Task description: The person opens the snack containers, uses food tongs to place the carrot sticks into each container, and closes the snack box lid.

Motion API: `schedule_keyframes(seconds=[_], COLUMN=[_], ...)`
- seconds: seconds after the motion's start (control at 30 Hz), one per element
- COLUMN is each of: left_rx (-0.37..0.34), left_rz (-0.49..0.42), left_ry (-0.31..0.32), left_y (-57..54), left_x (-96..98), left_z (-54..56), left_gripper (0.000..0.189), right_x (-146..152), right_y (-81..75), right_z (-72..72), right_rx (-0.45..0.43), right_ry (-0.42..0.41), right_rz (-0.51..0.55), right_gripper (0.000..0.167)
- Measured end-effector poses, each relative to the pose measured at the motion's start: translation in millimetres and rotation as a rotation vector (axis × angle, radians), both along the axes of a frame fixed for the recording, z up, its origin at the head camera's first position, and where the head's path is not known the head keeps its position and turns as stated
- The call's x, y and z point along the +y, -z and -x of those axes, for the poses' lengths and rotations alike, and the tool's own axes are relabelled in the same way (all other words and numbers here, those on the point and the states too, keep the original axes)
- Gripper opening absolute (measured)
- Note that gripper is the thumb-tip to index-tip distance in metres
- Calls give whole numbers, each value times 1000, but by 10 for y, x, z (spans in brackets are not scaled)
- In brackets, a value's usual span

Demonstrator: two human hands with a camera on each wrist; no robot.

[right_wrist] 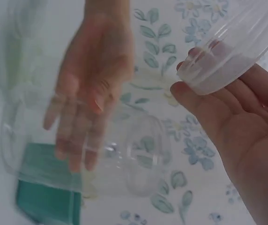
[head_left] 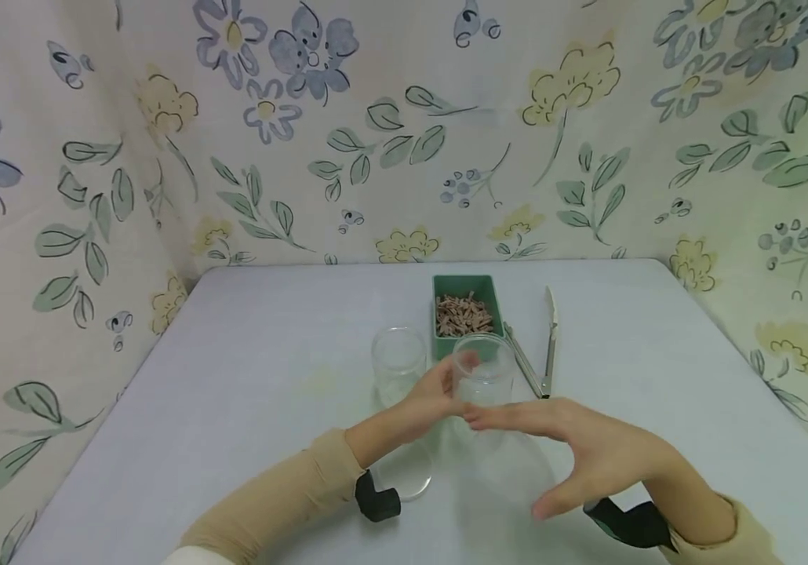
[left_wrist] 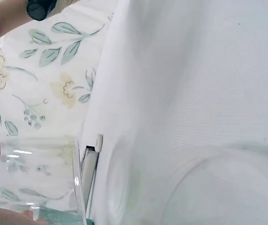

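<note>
My left hand [head_left: 424, 404] grips a clear, open-topped jar [head_left: 483, 384] from its left side, its fingers showing through the wall. The left wrist view shows this jar [left_wrist: 40, 173] held between thumb and fingers. To the right, my right hand [head_left: 598, 447] has its thumb and fingers spread apart. In the right wrist view that hand [right_wrist: 251, 126] holds a clear round lid [right_wrist: 232, 61] in its fingers; from the head it is hard to make out. A second clear jar [head_left: 398, 357] stands left of the held one.
A green box [head_left: 474, 284] of small brown pieces sits behind the jars. Metal tongs [head_left: 549, 353] lie spread open at its right. Another clear round lid [head_left: 411, 475] lies on the white table [head_left: 270, 337] near my left wrist. Flowered cloth [head_left: 404, 141] surrounds the table.
</note>
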State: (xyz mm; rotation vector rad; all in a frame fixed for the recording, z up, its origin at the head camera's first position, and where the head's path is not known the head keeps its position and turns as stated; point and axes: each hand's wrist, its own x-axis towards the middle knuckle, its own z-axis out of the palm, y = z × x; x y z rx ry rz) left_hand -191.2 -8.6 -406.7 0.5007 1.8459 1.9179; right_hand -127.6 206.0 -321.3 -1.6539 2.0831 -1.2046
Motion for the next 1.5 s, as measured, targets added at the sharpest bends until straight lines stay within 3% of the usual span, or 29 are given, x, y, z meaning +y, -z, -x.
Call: schedule_keyframes(seconds=[0.07,0.17,0.3,0.43,0.57,0.7,0.93,1.2,1.37,1.5], left_rx=[11,16,23,31,73,90,80,78,87,90], left_rz=[15,62,102,116,135,115,137,154,143,158], left_ry=[-38,-99,-179,-233,-261,-266,-241,-250,-249,-249], left_y=[49,110,148,179,211,223,191,191,186,182], left_x=[44,96,117,120,139,158,170,179,172,152], left_z=[5,13,34,44,24,15,25,28,33,30], left_gripper=[77,79,83,86,79,73,76,79,78,79], right_x=[-39,-110,-246,-345,-379,-403,-433,-406,-254,7], right_y=[149,369,588,715,776,816,889,921,782,592], right_z=[3,7,23,50,78,105,161,188,248,380], right_rx=[23,43,54,107,180,193,120,48,-75,-333], right_ry=[-2,64,233,380,442,436,427,436,388,182], right_rz=[-86,-239,-415,-479,-471,-436,-439,-478,-435,-304], right_gripper=[70,66,63,72,78,78,74,87,85,67])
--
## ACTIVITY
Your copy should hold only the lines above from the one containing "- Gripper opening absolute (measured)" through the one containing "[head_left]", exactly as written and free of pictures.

## RESPONSE TO THIS TASK
- Gripper opening absolute (measured)
- Note that gripper is the thumb-tip to index-tip distance in metres
- Calls give whole numbers, each value times 1000, but by 10 for y, x, z (spans in brackets are not scaled)
- In brackets, a value's usual span

Demonstrator: two human hands with a camera on each wrist; no robot.

[right_wrist] 
[head_left] 

No further output is needed for the exercise.